What is it:
The arcade-like sign in the lungs refers to the appearance of curvilinear or arched opacities in the peripheral lung parenchyma, forming a loop or “arcade” pattern. It represents perilobular fibrosis, often seen in organizing pneumonia or other fibrotic lung diseases.
Etymology:
Derived from “arcade,” meaning a series of arches, describing the curved arrangement of linear opacities.
AKA:
Perilobular pattern.
How does it appear on each relevant imaging modality?
Chest X-ray (CXR):
May not be clearly visible.
Peripheral opacities can suggest the presence of organizing pneumonia but lack the detail for the arcade-like pattern.
CT (Chest CT):
Parts: Curvilinear opacities outlining the secondary pulmonary lobules.
Size: Corresponds to the boundaries of the secondary pulmonary lobule.

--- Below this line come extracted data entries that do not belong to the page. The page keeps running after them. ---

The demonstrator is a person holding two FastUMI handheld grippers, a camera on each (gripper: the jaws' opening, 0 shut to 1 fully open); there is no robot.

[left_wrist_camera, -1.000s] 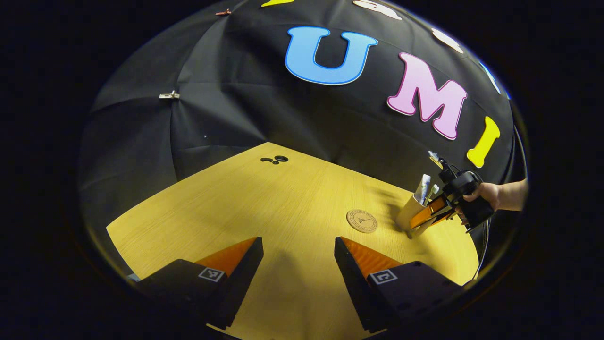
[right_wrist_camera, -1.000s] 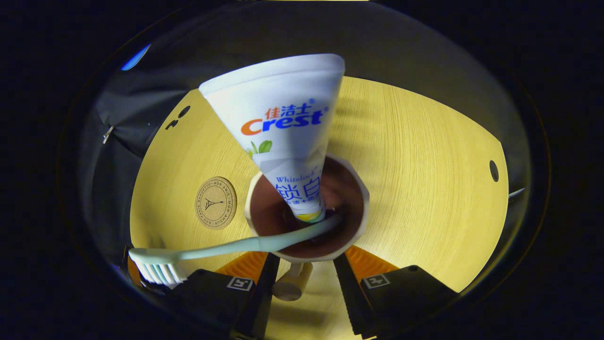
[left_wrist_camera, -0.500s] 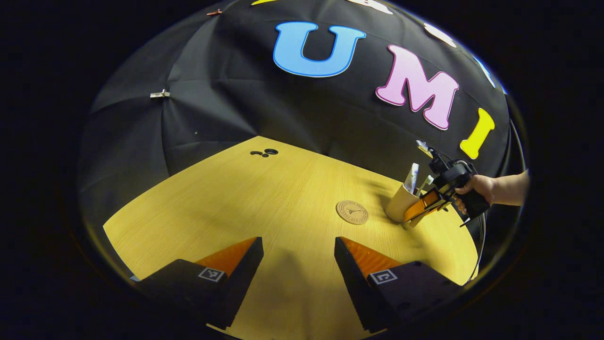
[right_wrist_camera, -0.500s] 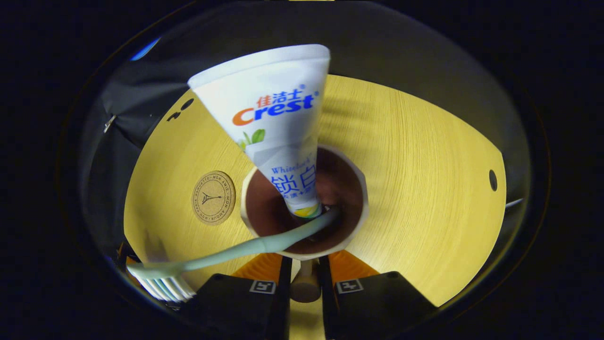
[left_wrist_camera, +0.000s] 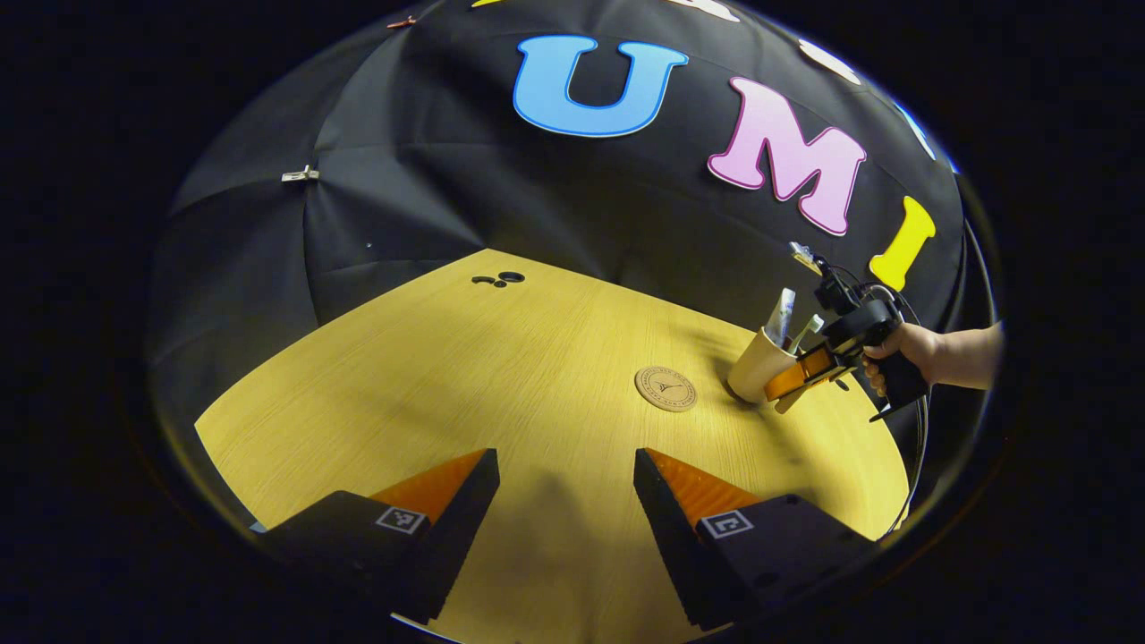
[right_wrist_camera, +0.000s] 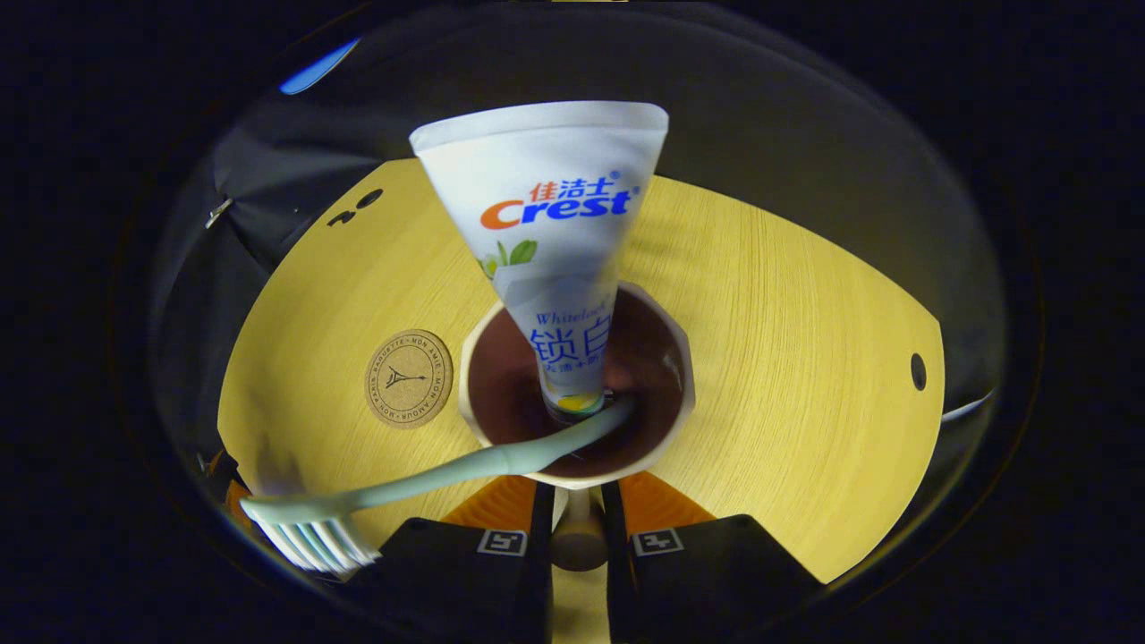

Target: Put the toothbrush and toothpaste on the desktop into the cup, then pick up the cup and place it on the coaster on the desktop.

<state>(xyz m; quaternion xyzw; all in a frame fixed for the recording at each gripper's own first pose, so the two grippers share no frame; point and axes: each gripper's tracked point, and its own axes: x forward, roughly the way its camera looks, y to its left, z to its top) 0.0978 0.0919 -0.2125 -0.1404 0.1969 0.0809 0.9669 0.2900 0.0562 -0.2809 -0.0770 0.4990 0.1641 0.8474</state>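
Note:
A beige cup (right_wrist_camera: 683, 394) with a dark inside holds a white toothpaste tube (right_wrist_camera: 555, 233) and a pale green toothbrush (right_wrist_camera: 429, 474), whose bristle end sticks out to the lower left. My right gripper (right_wrist_camera: 577, 529) is shut on the cup's handle (right_wrist_camera: 577, 541). In the left gripper view the cup (left_wrist_camera: 751, 367) leans, held by the right gripper (left_wrist_camera: 792, 380), with the toothpaste (left_wrist_camera: 781, 315) and toothbrush (left_wrist_camera: 808, 331) poking up. A round cork coaster (left_wrist_camera: 665, 388) lies just left of the cup; in the right gripper view the coaster (right_wrist_camera: 408, 379) is also on the cup's left. My left gripper (left_wrist_camera: 565, 474) hangs open over the near table.
The wooden table (left_wrist_camera: 447, 376) has small dark holes at its far side (left_wrist_camera: 501, 279) and one near its right edge (right_wrist_camera: 918, 371). A person's hand (left_wrist_camera: 903, 344) holds the right gripper at the table's right end. A metal clip (left_wrist_camera: 298, 174) sits on the booth wall.
The right gripper's fingers have closed onto the cup's handle, and the cup has tipped and risen slightly beside the coaster. The left gripper stays open, its view shifted a little.

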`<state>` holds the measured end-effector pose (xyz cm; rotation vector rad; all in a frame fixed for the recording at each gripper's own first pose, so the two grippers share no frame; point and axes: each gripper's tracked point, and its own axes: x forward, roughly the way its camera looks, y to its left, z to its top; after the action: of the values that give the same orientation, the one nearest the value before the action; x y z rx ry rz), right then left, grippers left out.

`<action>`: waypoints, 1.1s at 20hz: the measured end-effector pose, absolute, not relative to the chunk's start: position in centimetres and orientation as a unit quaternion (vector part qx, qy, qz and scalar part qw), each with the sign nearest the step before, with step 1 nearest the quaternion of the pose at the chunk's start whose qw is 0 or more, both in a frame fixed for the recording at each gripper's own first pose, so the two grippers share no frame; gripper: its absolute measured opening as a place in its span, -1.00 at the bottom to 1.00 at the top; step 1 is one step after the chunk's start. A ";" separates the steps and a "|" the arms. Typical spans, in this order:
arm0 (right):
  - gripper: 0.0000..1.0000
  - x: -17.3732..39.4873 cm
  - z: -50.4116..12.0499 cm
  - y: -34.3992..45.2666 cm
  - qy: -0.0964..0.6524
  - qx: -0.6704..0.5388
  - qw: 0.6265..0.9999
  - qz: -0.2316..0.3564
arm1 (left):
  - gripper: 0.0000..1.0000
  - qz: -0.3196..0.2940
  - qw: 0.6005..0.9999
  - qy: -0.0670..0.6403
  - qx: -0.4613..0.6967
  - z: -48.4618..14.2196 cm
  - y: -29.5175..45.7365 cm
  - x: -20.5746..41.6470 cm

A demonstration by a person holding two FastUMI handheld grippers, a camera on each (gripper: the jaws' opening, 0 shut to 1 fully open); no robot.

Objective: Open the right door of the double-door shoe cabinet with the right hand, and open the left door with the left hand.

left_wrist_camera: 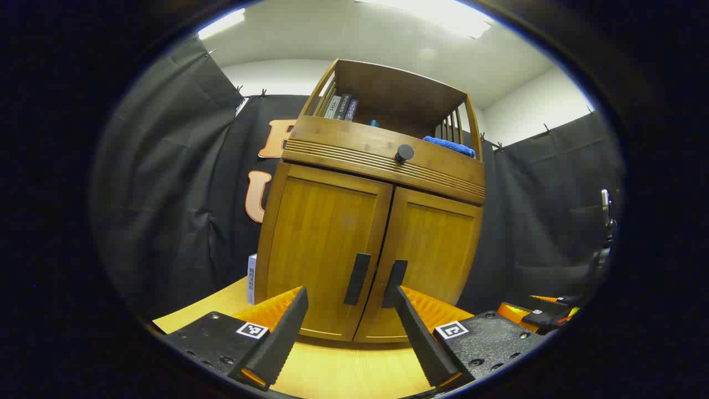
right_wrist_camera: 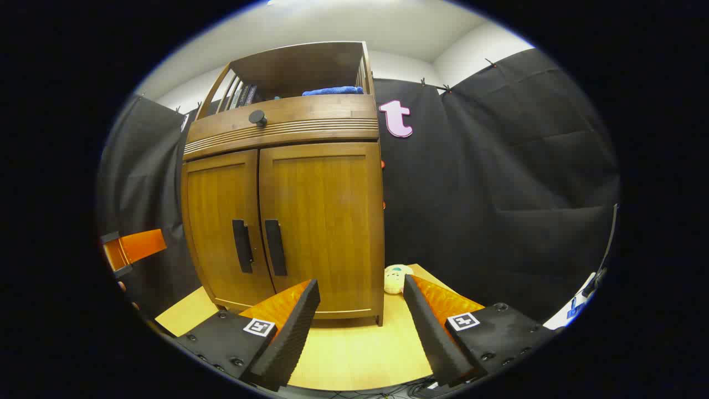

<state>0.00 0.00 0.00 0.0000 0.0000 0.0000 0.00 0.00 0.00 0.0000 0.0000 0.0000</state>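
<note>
Shoe cabinet (left_wrist_camera: 371, 221) stands on the worktop (left_wrist_camera: 343, 371), both doors closed: left door (left_wrist_camera: 321, 249), right door (left_wrist_camera: 432, 255), dark handles side by side at the centre seam. Left gripper (left_wrist_camera: 349, 310) wide apart, holding nothing, near the handles, not touching. Right gripper (right_wrist_camera: 360, 302) also spread wide, holding nothing, before the cabinet's right corner. Small plush toy (right_wrist_camera: 396, 279) right of cabinet.

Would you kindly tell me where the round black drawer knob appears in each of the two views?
Left gripper view: the knob sits right of centre in the upper half, on the ribbed drawer front above the seam between the two doors.
Right gripper view: the knob sits upper left, above the left door.
Shared landmark: the blue cloth on the shelf above.
</note>
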 end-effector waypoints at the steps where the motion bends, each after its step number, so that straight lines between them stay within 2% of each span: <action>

Shape: Arched or curvilinear.
Position: Peripheral lung zones; may involve multiple lobes.
Character: Ground-glass or consolidative density, often with a perilobular distribution.
Time: Can evolve over weeks to months, either resolving or progressing to fibrosis.
Differential Diagnosis:
Cryptogenic organizing pneumonia (COP)
Chronic eosinophilic pneumonia
Fibrotic hypersensitivity pneumonitis
Idiopathic interstitial pneumonias (e.g., NSIP)
Resolving pulmonary edema
Pulmonary hemorrhage (perilobular distribution)
Recommendations:
Correlate with clinical and laboratory findings (e.g., autoimmune panels, eosinophil count).
Consider biopsy if the diagnosis remains uncertain and imaging findings are atypical.
Follow up with serial imaging to assess response to treatment.
Key Points and Pearls:
Commonly associated with cryptogenic organizing pneumonia (COP).
The arcade-like sign is often seen in cases with ill-defined linear opacities representing fibrosis along perilobular connective tissues.
Contrast with honeycombing, which represents end-stage fibrosis with clustered cystic spaces.
Timely recognition can guide treatment, often involving corticosteroids for organizing pneumonia.